There probably was no dancing during those early hours of 1 March. This was a quiet get-together, limited to Stalin’s most trusted associates. “We would go to Stalin’s place quite often, almost every evening,” Khrushchev recalled of that period. These dinner gatherings with the aging and unbalanced Stalin were not easy on his guests. In Khrushchev’s words, “We were supposed to work at our jobs and the posts to which we had been elected and, besides that, attend Stalin’s dinners like some sort of characters in a play and entertain him. That was a difficult and painful time for us.”22 But Stalin’s comrades were not about to complain, and they assiduously fulfilled their dinner duties as a condition of their inclusion in the ruling circle. As usual, the gathering adjourned toward morning (Khrushchev places its conclusion around five or six a.m.). They parted on a good note. As Khrushchev described it, “Stalin was a bit tipsy and seemed very well disposed toward everyone.” He led his guests into the vestibule, “joked a lot, waved his hands around, and as I recall he poked me in the stomach with his finger and called me Mikita. When he was in a good mood, he always used the Ukrainian form of my name—Mikita.… We too were in a good mood when we left because nothing unpleasant had happened at the dinner, and not all these dinners ended that well.”23 We have no reason to doubt Khrushchev’s account. Dmitri Volkogonov claimed that Stalin was irritable and threatened his guests, but he does not cite any specific sources.24

Stalin was equally capable of rewarding his underlings with his amiability and menacing them with threats. For almost two decades he used both the carrot and the stick (in Russian, the knout and the ginger cookie, with a good deal more of the former) to keep not only his close associates in hand, but also the many millions who lived in the USSR and, later, the entire “socialist camp.”

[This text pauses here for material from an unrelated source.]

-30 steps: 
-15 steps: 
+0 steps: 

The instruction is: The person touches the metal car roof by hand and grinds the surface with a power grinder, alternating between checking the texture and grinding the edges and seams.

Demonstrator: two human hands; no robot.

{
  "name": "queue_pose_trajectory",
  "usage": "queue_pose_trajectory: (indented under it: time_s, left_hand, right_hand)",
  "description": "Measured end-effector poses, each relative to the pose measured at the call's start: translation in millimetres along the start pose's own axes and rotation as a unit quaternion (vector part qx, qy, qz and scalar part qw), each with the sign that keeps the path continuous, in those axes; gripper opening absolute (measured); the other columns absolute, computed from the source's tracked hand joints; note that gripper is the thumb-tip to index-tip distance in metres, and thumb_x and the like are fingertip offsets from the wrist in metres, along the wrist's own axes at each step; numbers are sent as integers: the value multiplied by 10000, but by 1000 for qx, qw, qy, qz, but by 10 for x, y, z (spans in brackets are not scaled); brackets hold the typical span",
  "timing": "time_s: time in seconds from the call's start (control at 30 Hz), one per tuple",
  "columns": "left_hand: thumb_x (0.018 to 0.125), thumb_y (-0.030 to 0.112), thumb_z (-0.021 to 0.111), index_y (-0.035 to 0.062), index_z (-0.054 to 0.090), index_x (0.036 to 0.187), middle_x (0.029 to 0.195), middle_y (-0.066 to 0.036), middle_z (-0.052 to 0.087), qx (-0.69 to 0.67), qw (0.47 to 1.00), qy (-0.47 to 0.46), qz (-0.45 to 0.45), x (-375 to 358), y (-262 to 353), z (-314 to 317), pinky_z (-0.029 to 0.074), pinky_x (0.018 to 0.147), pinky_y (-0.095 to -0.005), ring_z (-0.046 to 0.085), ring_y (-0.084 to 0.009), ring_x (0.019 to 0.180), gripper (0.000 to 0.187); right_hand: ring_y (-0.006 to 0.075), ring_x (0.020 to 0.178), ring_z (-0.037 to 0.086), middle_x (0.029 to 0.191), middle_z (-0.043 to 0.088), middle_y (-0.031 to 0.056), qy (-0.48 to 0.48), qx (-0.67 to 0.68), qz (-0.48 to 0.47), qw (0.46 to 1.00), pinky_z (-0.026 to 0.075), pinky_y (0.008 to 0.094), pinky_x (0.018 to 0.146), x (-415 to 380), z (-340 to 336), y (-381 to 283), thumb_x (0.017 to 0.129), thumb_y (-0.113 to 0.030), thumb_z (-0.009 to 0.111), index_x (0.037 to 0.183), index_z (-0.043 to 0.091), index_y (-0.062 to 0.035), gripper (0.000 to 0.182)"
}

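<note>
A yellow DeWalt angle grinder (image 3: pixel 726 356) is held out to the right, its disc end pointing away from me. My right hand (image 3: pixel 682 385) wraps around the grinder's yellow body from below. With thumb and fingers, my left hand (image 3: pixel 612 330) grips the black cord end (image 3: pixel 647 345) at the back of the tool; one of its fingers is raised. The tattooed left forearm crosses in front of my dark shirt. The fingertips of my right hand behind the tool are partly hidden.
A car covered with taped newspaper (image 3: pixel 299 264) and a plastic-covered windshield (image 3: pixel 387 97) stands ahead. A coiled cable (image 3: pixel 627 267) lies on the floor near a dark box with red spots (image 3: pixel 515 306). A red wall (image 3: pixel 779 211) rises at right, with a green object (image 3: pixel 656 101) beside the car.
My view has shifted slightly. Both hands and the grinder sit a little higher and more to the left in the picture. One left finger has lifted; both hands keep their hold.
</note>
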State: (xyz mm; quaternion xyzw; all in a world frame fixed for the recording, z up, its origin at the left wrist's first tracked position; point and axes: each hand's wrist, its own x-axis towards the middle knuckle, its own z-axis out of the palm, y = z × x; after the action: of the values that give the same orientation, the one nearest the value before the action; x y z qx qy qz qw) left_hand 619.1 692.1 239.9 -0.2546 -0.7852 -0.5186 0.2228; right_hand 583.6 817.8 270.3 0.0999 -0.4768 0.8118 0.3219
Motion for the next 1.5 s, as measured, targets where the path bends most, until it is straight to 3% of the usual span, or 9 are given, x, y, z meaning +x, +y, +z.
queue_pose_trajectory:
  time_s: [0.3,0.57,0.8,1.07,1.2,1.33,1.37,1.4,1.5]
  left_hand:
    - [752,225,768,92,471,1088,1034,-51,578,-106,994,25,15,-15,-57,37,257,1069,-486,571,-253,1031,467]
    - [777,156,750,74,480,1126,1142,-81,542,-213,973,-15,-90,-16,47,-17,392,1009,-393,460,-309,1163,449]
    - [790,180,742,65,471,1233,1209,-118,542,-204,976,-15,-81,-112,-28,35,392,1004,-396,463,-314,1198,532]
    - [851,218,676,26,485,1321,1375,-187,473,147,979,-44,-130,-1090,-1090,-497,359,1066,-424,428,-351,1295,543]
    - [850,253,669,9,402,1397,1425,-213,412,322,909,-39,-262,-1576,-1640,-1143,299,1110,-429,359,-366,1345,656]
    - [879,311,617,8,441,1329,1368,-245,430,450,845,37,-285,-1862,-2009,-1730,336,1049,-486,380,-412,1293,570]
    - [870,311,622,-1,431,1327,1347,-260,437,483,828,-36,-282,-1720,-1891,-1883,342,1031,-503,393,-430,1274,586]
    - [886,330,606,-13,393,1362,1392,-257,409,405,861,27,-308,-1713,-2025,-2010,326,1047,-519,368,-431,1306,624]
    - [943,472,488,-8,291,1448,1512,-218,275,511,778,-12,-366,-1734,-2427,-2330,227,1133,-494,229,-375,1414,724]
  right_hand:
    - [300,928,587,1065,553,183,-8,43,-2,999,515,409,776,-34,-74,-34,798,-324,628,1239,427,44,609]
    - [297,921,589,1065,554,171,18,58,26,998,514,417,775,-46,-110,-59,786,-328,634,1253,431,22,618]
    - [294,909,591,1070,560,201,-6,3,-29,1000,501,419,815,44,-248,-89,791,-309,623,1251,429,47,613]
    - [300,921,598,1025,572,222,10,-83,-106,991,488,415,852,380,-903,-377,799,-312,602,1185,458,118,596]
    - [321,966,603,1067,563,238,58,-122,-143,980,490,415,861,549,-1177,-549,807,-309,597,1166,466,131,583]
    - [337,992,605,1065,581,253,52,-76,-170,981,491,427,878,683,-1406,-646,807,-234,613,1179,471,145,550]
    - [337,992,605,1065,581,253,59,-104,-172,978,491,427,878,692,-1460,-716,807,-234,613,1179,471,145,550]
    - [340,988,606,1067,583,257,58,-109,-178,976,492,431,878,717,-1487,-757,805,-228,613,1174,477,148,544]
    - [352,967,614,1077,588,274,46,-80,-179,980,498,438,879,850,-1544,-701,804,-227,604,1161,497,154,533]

Over his seventy-four-year life, the Soviet dictator fought through a stormy historical landscape to become an important factor in events not only in Russia, but also the world. Among scholars, there is more agreement than controversy on the historical and ideational antecedents that shaped him, including traditional Russian authoritarianism and imperialism, European revolutionary traditions, and Leninist Bolshevism.25 These influences, of course, do not diminish his major personal contribution to the formation of a uniquely Soviet totalitarian system and ideology. Ideological doctrines and prejudices were often decisive in Stalin’s life and actions, but instead of receiving them passively, he adapted them to the interests of his own dictatorship and emerging superpower. His personality also played no small role in the political course he forged. He was cruel by temperament and devoid of compassion. Of all the available methods for resolving political, social, and economic conflict, he favored terror and saw no reason to moderate its use. Like other dictators, he was stubborn and inflexible. Concession and compromise were seen as a threat to the inviolability of his power. He made limited and half-hearted reforms only when socioeconomic crises were reaching the breaking point and the stability of the system was imperiled. His theoretical dogmatism lay at the root of the violence that defined his regime.

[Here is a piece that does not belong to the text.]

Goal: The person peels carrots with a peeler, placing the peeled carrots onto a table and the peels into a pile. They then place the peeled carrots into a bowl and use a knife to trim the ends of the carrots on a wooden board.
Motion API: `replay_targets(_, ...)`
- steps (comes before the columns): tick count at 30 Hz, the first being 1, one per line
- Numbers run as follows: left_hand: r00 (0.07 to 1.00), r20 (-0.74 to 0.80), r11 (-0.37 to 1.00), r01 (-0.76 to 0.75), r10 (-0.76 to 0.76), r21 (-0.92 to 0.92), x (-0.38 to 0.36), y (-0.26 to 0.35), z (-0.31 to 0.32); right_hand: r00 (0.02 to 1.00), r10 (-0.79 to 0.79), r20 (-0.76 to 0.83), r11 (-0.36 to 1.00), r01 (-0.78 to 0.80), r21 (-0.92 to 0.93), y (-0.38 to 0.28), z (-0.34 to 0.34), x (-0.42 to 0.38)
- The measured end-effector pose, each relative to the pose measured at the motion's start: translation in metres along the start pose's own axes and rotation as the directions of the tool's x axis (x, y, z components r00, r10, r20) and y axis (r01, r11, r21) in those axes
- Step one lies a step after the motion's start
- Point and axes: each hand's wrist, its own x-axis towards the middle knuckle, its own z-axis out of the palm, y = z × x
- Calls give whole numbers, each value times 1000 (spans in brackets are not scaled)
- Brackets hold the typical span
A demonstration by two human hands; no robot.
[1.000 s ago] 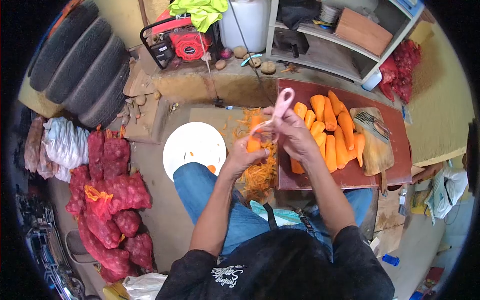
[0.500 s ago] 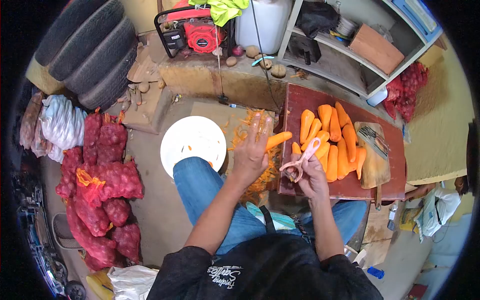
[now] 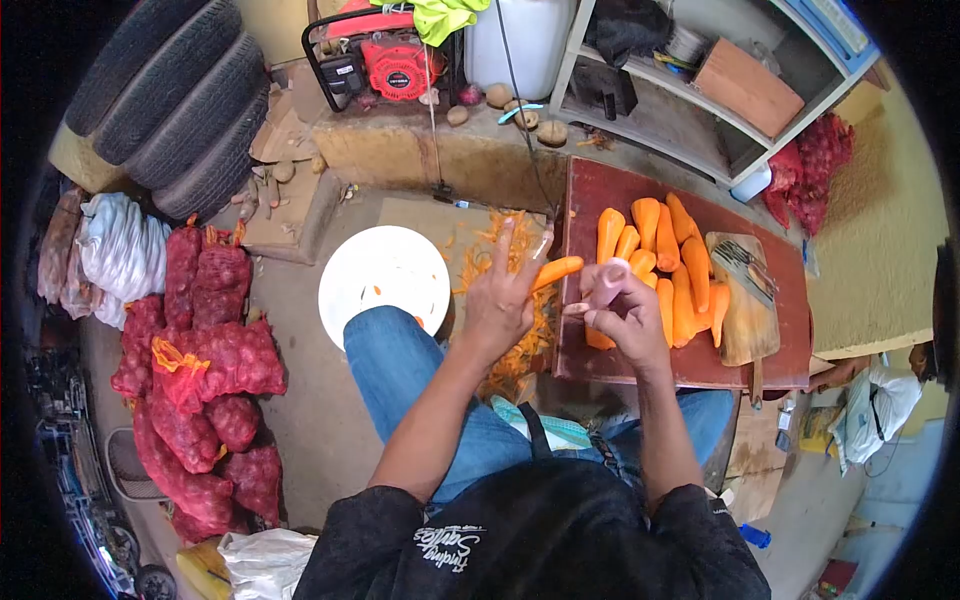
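Observation:
My left hand (image 3: pixel 497 310) grips an orange carrot (image 3: pixel 558 272), whose end sticks out to the right past my thumb. Two fingers of that hand are raised and spread. In my right hand (image 3: pixel 635 318) is a pink peeler (image 3: pixel 606 284), its handle end tipped up and its head partly hidden by my fingers. A small gap separates the peeler from the held carrot. Behind the right hand, several peeled carrots (image 3: pixel 682 310) are piled on the dark red table (image 3: pixel 590 190). Orange peelings (image 3: pixel 515 345) lie scattered beneath my left hand.
A white bucket (image 3: pixel 352 265) with carrot scraps stands by my knee. On the table are a wooden board (image 3: pixel 750 335) and a fork (image 3: pixel 745 262). Red net sacks (image 3: pixel 215 365) fill the left floor; a red generator (image 3: pixel 395 68) and shelf (image 3: pixel 690 95) stand behind.
My right hand has turned the peeler, so its looped handle now points up toward me instead of lying flat in view. My left hand keeps the carrot in nearly the same place.

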Motion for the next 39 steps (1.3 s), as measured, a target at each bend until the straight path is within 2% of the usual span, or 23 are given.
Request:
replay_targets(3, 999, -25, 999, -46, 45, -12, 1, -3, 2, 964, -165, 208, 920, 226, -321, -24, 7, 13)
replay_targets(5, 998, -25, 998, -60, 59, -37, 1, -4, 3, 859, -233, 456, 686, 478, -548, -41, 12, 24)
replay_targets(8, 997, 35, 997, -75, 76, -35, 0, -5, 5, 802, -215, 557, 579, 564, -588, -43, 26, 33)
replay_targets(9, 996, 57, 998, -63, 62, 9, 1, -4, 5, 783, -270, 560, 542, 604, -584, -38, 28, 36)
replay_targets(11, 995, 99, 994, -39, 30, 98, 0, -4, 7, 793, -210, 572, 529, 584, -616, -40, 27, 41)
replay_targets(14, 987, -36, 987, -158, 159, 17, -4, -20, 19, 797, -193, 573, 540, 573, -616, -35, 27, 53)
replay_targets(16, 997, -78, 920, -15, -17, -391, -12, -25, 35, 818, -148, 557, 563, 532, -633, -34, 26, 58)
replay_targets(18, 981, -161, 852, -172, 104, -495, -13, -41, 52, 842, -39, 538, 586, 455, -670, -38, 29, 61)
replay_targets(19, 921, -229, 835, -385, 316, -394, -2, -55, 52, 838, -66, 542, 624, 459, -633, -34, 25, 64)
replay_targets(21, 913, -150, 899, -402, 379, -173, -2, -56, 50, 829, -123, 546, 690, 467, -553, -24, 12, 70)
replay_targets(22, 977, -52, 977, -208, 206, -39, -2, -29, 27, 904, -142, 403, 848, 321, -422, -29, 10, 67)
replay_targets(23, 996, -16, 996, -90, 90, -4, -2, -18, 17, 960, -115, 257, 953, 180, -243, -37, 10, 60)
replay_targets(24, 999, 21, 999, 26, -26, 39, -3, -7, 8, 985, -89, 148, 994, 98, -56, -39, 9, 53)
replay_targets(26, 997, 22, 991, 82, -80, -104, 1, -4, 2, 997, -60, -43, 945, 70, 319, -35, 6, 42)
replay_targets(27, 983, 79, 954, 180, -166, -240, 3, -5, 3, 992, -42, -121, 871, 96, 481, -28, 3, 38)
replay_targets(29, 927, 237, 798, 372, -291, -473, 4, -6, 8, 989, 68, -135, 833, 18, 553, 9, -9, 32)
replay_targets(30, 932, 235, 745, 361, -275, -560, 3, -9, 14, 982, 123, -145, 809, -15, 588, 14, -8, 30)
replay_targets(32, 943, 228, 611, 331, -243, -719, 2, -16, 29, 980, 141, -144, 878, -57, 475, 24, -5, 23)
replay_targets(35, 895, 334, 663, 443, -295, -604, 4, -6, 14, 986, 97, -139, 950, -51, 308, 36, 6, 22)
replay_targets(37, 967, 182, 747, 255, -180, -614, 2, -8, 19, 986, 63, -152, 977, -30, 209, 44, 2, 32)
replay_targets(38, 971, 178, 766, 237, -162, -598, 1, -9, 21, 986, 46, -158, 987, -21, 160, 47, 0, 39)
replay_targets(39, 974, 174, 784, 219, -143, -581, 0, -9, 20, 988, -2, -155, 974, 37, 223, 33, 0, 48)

Underpinning Stalin’s worldview was an extreme anti-capitalism. His hostility toward this system was unequivocal, and he rejected even the limited concessions that Lenin made in instituting the New Economic Policy (NEP). Stalin grudgingly allowed a few capitalist economic vehicles within the Soviet system, such as money, limited market relations, and personal property. After millions had died during the famine of 1932–1933, he agreed to allow peasants limited freedom to produce and sell outside the collective and state farm system. But to the end he believed that the concessions that had been forced on him by hard circumstances would soon be reversed and the socialist economy would be transformed into a money-free powerhouse where people would work as ordered by the state and receive in exchange the natural goods that the state decided they needed.